Il s’appelle Roberto Azevedo, il a 55 ans et vient du Brésil. Depuis mercredi, c’est aussi le nouveau président de l’OMC, l’organisation mondiale du commerce. Sa nomination est jugée prometteuse pour les pays émergents, tenus à l'écart de l'OMC depuis de nombreuses années.

Au départ, il y avait 9 candidats. Ce mercredi, il n’en reste plus qu’un pour succéder à François Lamy, qui dirige l’OMC depuis 8 ans : Roberto Azevedo.

L’homme prendra officiellement ses fonctions la semaine prochaine pour 4 ans. Jusqu’ici, et depuis 2008, il travaillait dans l’organisation comme représentant du Brésil.

Réputé pour ses compétences techniques, diplomate de formation, il n’était pourtant pas le favori : les commentateurs donnaient vainqueur Herminio Blanco, l’ex-ministre mexicain des finances, champion du libre-échange.

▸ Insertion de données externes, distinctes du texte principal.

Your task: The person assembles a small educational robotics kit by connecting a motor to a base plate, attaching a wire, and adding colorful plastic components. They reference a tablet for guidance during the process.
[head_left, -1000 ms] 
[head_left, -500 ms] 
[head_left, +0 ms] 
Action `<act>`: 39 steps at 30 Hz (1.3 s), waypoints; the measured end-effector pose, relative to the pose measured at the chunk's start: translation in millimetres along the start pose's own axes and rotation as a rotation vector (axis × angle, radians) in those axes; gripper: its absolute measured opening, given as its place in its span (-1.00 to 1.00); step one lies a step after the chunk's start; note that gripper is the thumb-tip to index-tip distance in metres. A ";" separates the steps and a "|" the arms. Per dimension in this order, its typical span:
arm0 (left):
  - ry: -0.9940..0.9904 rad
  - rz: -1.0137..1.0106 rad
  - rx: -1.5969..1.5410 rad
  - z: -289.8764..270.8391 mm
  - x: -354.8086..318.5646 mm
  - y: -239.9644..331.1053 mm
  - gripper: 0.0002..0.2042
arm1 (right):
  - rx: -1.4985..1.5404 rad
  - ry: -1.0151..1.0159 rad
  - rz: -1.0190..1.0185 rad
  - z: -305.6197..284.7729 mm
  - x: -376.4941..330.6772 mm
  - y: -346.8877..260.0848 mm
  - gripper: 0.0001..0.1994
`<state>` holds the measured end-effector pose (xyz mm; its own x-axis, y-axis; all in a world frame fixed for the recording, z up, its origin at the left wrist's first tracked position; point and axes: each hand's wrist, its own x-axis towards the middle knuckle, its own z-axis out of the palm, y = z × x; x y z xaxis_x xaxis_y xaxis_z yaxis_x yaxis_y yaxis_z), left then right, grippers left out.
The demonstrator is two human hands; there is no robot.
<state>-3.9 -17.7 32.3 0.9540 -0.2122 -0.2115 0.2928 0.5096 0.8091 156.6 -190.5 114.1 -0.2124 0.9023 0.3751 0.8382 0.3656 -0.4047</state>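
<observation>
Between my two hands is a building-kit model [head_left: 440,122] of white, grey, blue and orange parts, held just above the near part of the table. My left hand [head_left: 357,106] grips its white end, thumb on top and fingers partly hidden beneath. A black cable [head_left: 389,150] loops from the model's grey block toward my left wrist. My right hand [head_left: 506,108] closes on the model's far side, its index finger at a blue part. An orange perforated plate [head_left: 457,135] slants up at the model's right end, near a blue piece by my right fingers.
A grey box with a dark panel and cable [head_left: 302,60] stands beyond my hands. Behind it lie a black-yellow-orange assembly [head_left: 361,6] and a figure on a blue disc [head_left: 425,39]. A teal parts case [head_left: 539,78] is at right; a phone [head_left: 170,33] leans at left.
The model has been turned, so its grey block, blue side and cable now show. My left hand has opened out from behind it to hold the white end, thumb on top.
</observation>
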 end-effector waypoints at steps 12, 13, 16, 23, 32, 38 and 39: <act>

Ecoutez le reportage de Dominique André :

Les pays émergents passent au premier plan

Roberto Azevedo a affirmé pendant sa campagne qu’il souhaitait « sortir l’OMC de son insignifiance » : malgré ses 159 Etats membres, l’organisation a perdu en crédit ces dernières années, notamment avec l’échec des négociations de Doha – favorables aux pays émergents.

Azevedo étant lui-même le représentant d’un de ces pays, les analystes voient dans sa nomination le signe du rôle croissant des BRICS (Brésil, Russie, Inde, Chine et Afrique du Sud). Plusieurs d’entre eux se sont d’ailleurs déjà réjouis de la nouvelle.